Why can food activate such powerful memories? How do we translate the sensuous experience of taste and touch into writing? And why are we so eager to describe what we eat to others? These are just some of the questions Pen, Paper & Fork will explore. This special symposium and workshop will bring together nationally known food writers as well as local bloggers and journalists to explore how and why we write about food.
Above was part of the promo for a two-day food writing symposium held last weekend at the University of Tulsa. The free event was sponsored by the Oklahoma Center for the Humanities.
The first night featured readings and Q&A from two acclaimed food memoirists: Sasha Martin and Nina Mukerjee Furstenau. Martin is the author of Life from Scratch: A Memoir of Food, Family and Forgiveness (National Geographic, 2015). Furstenau authored Biting through the Skin: An Indian Kitchen in the Heartland (University of Iowa Press, 2013). Both authors use food to spark memory and discover or explain family ties, relationships and traditions.

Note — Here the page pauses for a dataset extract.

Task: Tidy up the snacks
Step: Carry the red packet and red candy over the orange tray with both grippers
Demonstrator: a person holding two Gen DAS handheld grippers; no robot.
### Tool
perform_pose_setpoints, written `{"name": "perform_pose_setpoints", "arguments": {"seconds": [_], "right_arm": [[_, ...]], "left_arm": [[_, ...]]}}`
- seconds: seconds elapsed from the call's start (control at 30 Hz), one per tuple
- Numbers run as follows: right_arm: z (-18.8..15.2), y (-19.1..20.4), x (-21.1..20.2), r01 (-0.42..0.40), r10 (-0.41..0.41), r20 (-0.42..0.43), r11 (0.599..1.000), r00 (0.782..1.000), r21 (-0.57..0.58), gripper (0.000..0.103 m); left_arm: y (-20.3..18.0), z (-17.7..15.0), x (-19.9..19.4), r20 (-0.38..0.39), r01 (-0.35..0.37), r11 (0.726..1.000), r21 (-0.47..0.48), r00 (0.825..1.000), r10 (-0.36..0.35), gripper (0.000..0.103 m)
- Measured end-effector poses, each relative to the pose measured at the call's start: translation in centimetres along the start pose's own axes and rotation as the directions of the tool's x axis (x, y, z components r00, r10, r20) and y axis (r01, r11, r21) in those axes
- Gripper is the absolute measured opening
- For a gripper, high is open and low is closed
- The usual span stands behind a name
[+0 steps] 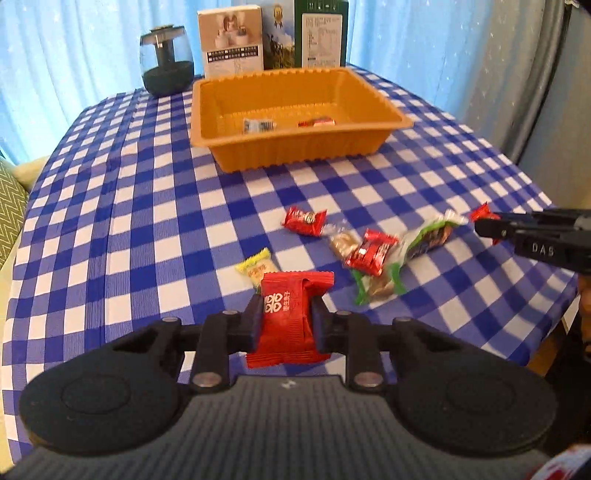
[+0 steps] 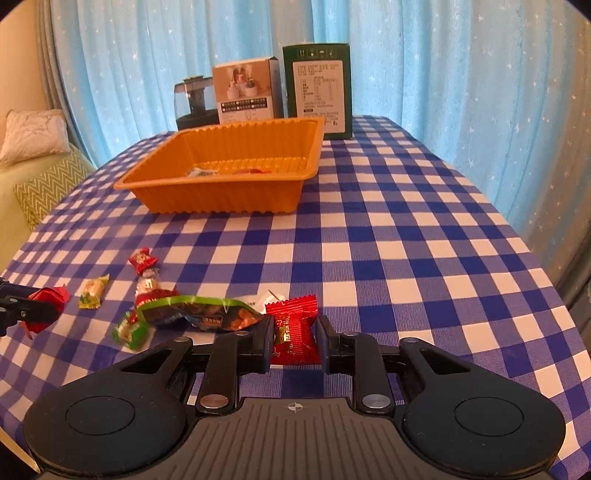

Day Two featured Furstenau and Martin leading small writing workshops. We were arbitrarily split into groups and I luckily found myself in Martin’s group. I mistakenly thought we would meet with one writer, take a break, and then meet with the other. Although I missed not getting instruction and tips from Furstenau, I relished my time with Martin. The second day concluded with a round table discussion featuring several local food writers and journalists including Mark Brown (Assistant to the Director, Philbrook), Angela Evans (Tulsa Voice) and Jessica Rodrigo (Tulsa World).
I almost missed this event. If I had not read the Wednesday paper (which usually doesn’t happen until the following Saturday morning), I would have been so out-of-luck. I also don’t usually seek out events like this that I know I will have to attend solo. Something was working in my favor, externally and internally.
I wanted to just briefly highlight the first evening’s events and spend a bit more time on Day Two later.
I have read Life from Scratch and although I enjoyed the book, I was a bit ambivalent about it. Don’t get me wrong, I admire Martin’s resiliency, determination and motivations for writing the book, but there were a few family dynamics that I just couldn’t wrap my brain around.
Hearing her read her own personal story and comment on the writing process gave me a whole new appreciation for her book.
She was adamant about one thing: “The world doesn’t need another recipe.” Instead of another cookbook, another recipe online, “It has to bring something new…something of myself.”
Furstenau echoed these sentiments. “Does your phrase open the world?” She continued with “You have to be brave enough to put something of yourself on the page.”
Regarding the relatively new food memoir genre, they both discussed in parallel conversations that memory is fluid and that the author owns his/her own memories. (These comments were in response to the moderator harping on the issue of truth in memoirs.)
Furstenau teaches at the University of Missouri Science and Agriculture Journalism program and the MU School of Journalism. Besides Biting Through the Skin, she has penned Savor Missouri: River Hills Food and Wine (Missouri Life and Acclaim Publishing, 2013). Biting through the Skin was awarded the Les Dames d’Escoffier International Grand Prize and the MFK Fisher Book Award for Excellence in Culinary Writing.
In addition to Life from Scratch, Martin spent four years delving into international cuisine on her blog, Global Table Adventure. She graduated from Wesleyan University and was an MFK Fisher Scholar at the Culinary Institute of America. Her work has been featured in many national publications.
Martin is the featured author for the April/May edition of Cook the Books. More to come of this event!
I really can’t wait to share information, tips and my reflections from Day Two of this symposium.